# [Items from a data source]
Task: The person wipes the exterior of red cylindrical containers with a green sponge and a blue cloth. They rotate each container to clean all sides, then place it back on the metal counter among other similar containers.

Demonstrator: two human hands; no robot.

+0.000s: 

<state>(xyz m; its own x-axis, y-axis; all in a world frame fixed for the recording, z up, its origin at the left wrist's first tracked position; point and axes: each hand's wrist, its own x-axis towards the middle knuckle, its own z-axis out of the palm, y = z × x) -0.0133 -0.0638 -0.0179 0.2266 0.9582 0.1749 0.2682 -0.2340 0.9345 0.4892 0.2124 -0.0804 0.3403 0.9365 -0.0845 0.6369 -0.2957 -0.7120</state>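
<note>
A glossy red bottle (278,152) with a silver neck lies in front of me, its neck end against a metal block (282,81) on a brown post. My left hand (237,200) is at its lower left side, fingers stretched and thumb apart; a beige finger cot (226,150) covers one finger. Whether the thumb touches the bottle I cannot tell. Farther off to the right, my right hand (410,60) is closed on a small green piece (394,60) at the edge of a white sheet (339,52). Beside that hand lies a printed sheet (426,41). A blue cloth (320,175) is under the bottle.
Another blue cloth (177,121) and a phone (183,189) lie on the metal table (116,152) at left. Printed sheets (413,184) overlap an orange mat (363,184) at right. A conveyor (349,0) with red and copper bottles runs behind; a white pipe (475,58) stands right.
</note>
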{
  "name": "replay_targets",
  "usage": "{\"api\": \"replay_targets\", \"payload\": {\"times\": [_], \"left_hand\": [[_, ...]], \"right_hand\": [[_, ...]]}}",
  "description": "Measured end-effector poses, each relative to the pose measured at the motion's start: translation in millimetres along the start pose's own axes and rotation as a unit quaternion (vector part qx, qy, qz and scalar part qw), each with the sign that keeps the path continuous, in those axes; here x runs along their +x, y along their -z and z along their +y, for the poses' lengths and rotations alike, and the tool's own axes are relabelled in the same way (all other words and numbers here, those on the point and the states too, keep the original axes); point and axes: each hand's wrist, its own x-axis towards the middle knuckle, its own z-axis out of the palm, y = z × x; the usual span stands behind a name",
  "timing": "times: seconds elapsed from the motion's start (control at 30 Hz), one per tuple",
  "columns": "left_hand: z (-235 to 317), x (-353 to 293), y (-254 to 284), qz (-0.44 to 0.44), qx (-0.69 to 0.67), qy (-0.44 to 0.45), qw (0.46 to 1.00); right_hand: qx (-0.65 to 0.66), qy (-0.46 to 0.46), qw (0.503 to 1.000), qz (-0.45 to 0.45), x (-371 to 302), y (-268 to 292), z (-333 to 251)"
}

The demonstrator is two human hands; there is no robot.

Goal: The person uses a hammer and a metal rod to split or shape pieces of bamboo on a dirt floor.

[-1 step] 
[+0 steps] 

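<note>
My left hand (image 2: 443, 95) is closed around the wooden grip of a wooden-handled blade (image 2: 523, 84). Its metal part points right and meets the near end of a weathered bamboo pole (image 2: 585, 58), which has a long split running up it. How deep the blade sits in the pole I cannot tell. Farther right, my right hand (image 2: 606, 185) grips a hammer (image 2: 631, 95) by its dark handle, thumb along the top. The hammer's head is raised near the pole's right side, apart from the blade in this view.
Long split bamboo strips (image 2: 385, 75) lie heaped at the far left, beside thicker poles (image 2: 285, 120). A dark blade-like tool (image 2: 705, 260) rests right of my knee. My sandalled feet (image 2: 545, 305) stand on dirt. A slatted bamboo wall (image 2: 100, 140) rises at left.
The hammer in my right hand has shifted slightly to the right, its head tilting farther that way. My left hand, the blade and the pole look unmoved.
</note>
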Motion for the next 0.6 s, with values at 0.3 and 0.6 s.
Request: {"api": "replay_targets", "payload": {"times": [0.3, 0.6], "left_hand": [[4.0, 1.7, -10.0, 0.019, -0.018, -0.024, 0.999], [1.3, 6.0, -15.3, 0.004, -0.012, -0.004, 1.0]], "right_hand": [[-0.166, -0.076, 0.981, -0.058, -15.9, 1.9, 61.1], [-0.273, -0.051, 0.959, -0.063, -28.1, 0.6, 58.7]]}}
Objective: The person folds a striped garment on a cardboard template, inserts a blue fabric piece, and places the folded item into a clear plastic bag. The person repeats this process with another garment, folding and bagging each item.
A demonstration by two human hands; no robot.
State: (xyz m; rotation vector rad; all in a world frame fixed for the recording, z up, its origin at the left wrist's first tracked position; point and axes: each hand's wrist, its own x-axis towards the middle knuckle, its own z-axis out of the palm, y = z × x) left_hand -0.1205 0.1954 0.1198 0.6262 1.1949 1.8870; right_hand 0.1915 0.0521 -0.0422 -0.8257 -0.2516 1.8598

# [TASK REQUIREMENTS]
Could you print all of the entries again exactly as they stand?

# [SOLUTION FOR THIS TASK]
Task: The person wipes the exterior of red cylindrical containers with a green sponge and a blue cloth. They rotate each container to clean all sides, then place it back on the metal counter among other similar containers.

Demonstrator: two human hands; no robot.

+0.000s: 

<state>(xyz m; its own x-axis, y-axis; all in a world frame fixed for the recording, z up, its origin at the left wrist's first tracked position; point and axes: each hand's wrist, its own x-axis towards the middle knuckle, its own z-axis out of the palm, y = z × x) -0.0133 -0.0638 -0.0179 0.2266 0.9582 0.1749 0.2682 -0.2340 0.9345 0.4892 0.2124 -0.0804 0.3403 0.9365 -0.0845 0.6369 -0.2957 -0.7120</state>
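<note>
A glossy red bottle (278,152) with a silver neck lies in front of me, its neck end against a metal block (282,81) on a brown post. My left hand (237,200) is at its lower left side, fingers stretched and thumb apart; a beige finger cot (226,150) covers one finger. Whether the thumb touches the bottle I cannot tell. Farther off to the right, my right hand (410,60) is closed on a small green piece (394,60) at the edge of a white sheet (339,52). Beside that hand lies a printed sheet (426,41). A blue cloth (320,175) is under the bottle.
Another blue cloth (177,121) and a phone (183,189) lie on the metal table (116,152) at left. Printed sheets (413,184) overlap an orange mat (363,184) at right. A conveyor (349,0) with red and copper bottles runs behind; a white pipe (475,58) stands right.
</note>
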{
  "name": "replay_targets",
  "usage": "{\"api\": \"replay_targets\", \"payload\": {\"times\": [_], \"left_hand\": [[_, ...]], \"right_hand\": [[_, ...]]}}",
  "description": "Measured end-effector poses, each relative to the pose measured at the motion's start: translation in millimetres along the start pose's own axes and rotation as a unit quaternion (vector part qx, qy, qz and scalar part qw), each with the sign that keeps the path continuous, in those axes; here x runs along their +x, y along their -z and z along their +y, for the poses' lengths and rotations alike, and the tool's own axes are relabelled in the same way (all other words and numbers here, those on the point and the states too, keep the original axes); point and axes: each hand's wrist, its own x-axis towards the middle knuckle, its own z-axis out of the palm, y = z × x; the usual span stands behind a name",
  "timing": "times: seconds elapsed from the motion's start (control at 30 Hz), one per tuple",
  "columns": "left_hand: z (-235 to 317), x (-353 to 293), y (-254 to 284), qz (-0.44 to 0.44), qx (-0.69 to 0.67), qy (-0.44 to 0.45), qw (0.46 to 1.00); right_hand: qx (-0.65 to 0.66), qy (-0.46 to 0.46), qw (0.503 to 1.000), qz (-0.45 to 0.45), x (-371 to 302), y (-268 to 292), z (-333 to 251)"
}

The demonstrator is two human hands; there is no robot.

Goal: The person uses a hammer and a metal rod to split or shape pieces of bamboo on a dirt floor.

[-1 step] 
[+0 steps] 

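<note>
My left hand (image 2: 443, 95) is closed around the wooden grip of a wooden-handled blade (image 2: 523, 84). Its metal part points right and meets the near end of a weathered bamboo pole (image 2: 585, 58), which has a long split running up it. How deep the blade sits in the pole I cannot tell. Farther right, my right hand (image 2: 606, 185) grips a hammer (image 2: 631, 95) by its dark handle, thumb along the top. The hammer's head is raised near the pole's right side, apart from the blade in this view.
Long split bamboo strips (image 2: 385, 75) lie heaped at the far left, beside thicker poles (image 2: 285, 120). A dark blade-like tool (image 2: 705, 260) rests right of my knee. My sandalled feet (image 2: 545, 305) stand on dirt. A slatted bamboo wall (image 2: 100, 140) rises at left.
The hammer in my right hand has shifted slightly to the right, its head tilting farther that way. My left hand, the blade and the pole look unmoved.
</note>
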Motion for the next 0.6 s, with values at 0.3 and 0.6 s.
Request: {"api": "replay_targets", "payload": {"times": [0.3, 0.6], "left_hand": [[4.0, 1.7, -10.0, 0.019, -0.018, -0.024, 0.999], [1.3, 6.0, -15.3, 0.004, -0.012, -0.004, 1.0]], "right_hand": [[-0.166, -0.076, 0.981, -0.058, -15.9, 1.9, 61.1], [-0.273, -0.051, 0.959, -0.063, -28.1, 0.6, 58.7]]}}
Objective: The person folds a striped garment on a cardboard template, inserts a blue fabric piece, and places the folded item into a clear plastic bag. The person repeats this process with another garment, folding and bagging each item.
A demonstration by two human hands; no robot.
State: (xyz m; rotation vector rad; all in a world frame fixed for the recording, z up, its origin at the left wrist's first tracked position; point and axes: each hand's wrist, its own x-axis towards the middle knuckle, its own z-axis out of the palm, y = z × x) left_hand -0.1205 0.1954 0.1198 0.6262 1.1949 1.8870; right_hand 0.1915 0.0521 -0.0422 -0.8257 -0.2516 1.8598

What came before is the complete response.